I have a few points I'd like to share, but will start by saying I generally favour avoiding restoring artifacts. 1. The bike was not a one-off custom job. It was mass-produced by the thousands or tens of thousands. There are others like it in better condition out there. 2. Even million dollar oil paintings by masters receive restoration work if necessary, to remove soot or nicotine, or revive colours, etc. 3. I think most of our abhorrence for restoration comes from having seen badly done work - one colour spray can jobs that ruin a bike. Howard is a professional restorer. 4. There is value in seeing original paint and leather, but there is also value in seeing an object exactly as it was when first made (like the original colours in an oil painting and not the soot on top). 5. Ironically, the fact that this bike had og paint contributed to its corrosion. I've seen very cool threads on this site where a kid's bad spray job 30 yrs ago was carefully removed to uncover beautifully preserved og paint that had been protected all these years.

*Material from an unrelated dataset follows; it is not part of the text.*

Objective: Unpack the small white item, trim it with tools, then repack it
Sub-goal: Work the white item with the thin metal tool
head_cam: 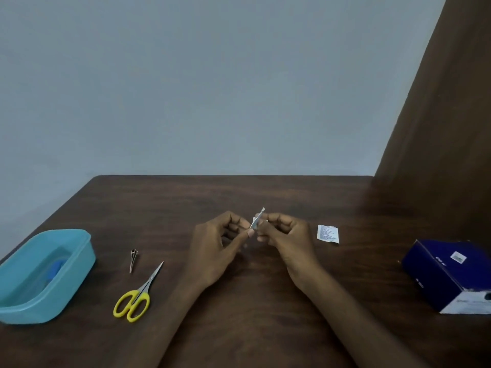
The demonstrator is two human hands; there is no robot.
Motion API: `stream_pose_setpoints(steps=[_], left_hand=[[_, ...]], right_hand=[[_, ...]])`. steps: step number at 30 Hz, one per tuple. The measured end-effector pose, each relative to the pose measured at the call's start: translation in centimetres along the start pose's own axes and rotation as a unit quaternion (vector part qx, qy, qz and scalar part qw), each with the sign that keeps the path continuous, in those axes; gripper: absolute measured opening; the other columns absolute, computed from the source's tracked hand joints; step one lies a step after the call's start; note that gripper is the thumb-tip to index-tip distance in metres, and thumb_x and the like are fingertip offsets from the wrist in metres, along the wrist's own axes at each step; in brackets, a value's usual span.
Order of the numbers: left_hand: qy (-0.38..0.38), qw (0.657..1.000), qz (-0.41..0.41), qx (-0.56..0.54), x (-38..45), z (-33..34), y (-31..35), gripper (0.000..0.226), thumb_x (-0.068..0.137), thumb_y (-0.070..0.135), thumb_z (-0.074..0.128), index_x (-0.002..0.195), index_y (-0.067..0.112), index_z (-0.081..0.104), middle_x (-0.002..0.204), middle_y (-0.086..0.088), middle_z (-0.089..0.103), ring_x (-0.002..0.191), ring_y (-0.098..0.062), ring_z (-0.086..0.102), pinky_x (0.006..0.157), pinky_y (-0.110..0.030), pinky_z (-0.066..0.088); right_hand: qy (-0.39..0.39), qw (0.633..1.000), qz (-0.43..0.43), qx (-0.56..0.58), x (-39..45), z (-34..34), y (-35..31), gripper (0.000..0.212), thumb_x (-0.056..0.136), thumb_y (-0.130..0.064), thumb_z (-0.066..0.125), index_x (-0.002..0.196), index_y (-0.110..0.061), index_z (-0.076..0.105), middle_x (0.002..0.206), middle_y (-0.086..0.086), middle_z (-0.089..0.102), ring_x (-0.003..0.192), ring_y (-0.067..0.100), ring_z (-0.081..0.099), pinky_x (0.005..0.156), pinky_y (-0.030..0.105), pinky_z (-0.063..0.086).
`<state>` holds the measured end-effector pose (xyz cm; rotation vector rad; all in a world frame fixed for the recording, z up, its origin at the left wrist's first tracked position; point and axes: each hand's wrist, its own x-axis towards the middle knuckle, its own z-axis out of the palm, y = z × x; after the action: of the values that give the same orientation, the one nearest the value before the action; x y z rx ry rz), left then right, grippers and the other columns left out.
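Packet (257, 220), tilted with its long axis up and right, is pinched between left hand (220, 243) and right hand (284, 235), above the counter (239, 301).

Tub (45, 274) sitting at desk (239, 328) left edge. Tweezers (133, 260) lying right of tub, scissors (138, 294) lying just nearer front edge. Hands (220, 243) (287, 240) meeting over desk middle, pinching small packet (257, 221) between them. Second packet (328, 234) lying right of hands. Box (451, 274) sitting at right edge.
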<state>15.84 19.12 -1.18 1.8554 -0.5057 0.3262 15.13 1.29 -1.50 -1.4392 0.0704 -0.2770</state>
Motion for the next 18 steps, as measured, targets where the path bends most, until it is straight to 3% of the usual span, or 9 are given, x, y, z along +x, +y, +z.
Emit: stream_pose_setpoints(steps=[6, 11, 14, 18], left_hand=[[-0.005, 0.999, -0.025, -0.040, -0.20, -0.24, 0.59, 0.016, 0.089, 0.014, 0.086, 0.099, 0.015, 0.074, 0.080, -0.003, 0.078, 0.066, -0.022, 0.077, 0.053, -0.036, 0.063], [-0.007, 0.999, -0.027, -0.023, -0.22, -0.32, 0.53, 0.015, 0.090, 0.021, 0.087, 0.101, 0.019, 0.076, 0.079, -0.003, 0.078, 0.068, -0.019, 0.077, 0.053, -0.036, 0.063], [-0.023, 0.999, -0.032, -0.001, -0.21, -0.31, 0.57, 0.002, 0.094, 0.022, 0.082, 0.097, 0.022, 0.082, 0.080, 0.003, 0.079, 0.069, -0.015, 0.077, 0.053, -0.035, 0.063], [-0.037, 0.998, -0.038, 0.027, -0.18, -0.45, 0.66, 0.005, 0.097, 0.024, 0.079, 0.095, 0.026, 0.084, 0.079, 0.007, 0.078, 0.067, -0.013, 0.075, 0.053, -0.032, 0.062]], right_hand=[[-0.060, 0.992, 0.027, 0.108, -0.85, -0.02, -1.10, 0.015, 0.090, 0.007, 0.073, 0.101, 0.000, 0.080, 0.095, 0.017, 0.080, 0.079, 0.022, 0.076, 0.074, 0.027, 0.062], [-0.041, 0.996, -0.023, 0.072, -0.74, 0.03, -0.90, 0.020, 0.085, -0.006, 0.083, 0.105, -0.006, 0.081, 0.095, 0.013, 0.081, 0.078, 0.017, 0.070, 0.076, 0.027, 0.060], [-0.004, 0.995, -0.016, 0.102, -0.23, -0.34, -0.93, 0.017, 0.084, -0.006, 0.085, 0.101, -0.007, 0.081, 0.108, 0.005, 0.082, 0.083, 0.015, 0.071, 0.074, 0.027, 0.058], [0.012, 0.991, -0.010, 0.130, -0.17, -0.14, -0.96, 0.024, 0.083, -0.005, 0.086, 0.106, -0.007, 0.079, 0.108, 0.007, 0.082, 0.090, 0.013, 0.074, 0.070, 0.026, 0.057]])
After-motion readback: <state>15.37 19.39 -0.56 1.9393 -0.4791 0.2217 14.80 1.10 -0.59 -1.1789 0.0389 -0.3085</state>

I hope this thread doesn't discourage Howard from posting pics of the bike when finished. I'd love to see his craftsmanship.


----------



## bike (Feb 25, 2018)

" 2. Even million dollar oil paintings by masters receive restoration work if necessary, to remove soot or nicotine, or revive colours, etc."
Really?

I think there is some middle ground here.

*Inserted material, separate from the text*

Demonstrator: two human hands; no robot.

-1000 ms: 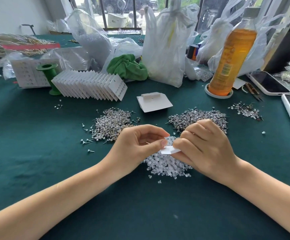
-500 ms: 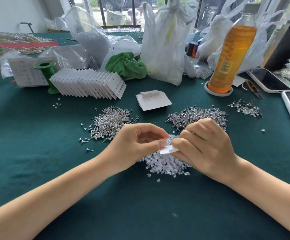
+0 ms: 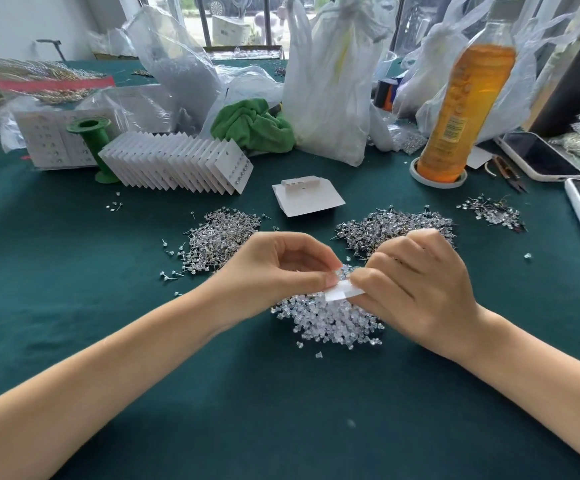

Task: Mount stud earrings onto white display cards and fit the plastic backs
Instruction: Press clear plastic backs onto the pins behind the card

Blast the Sistine chapel and repaint it...

Far from a mass produced bicycle I know-

That type of restoration (art etc) would be attempting to preserve what is left.... and I believe even there the trend is "less is more" many eager well intentioned people have ruined even precious art works.

PS I have an associates degree from McPherson College in "Auto Restoration Technology" (really) from the early 1980s I was involved in restorations of good originals- I love a good restoration but there are enough bikes that are already beyond saving to restore,  It just pains me to see a decent one restored.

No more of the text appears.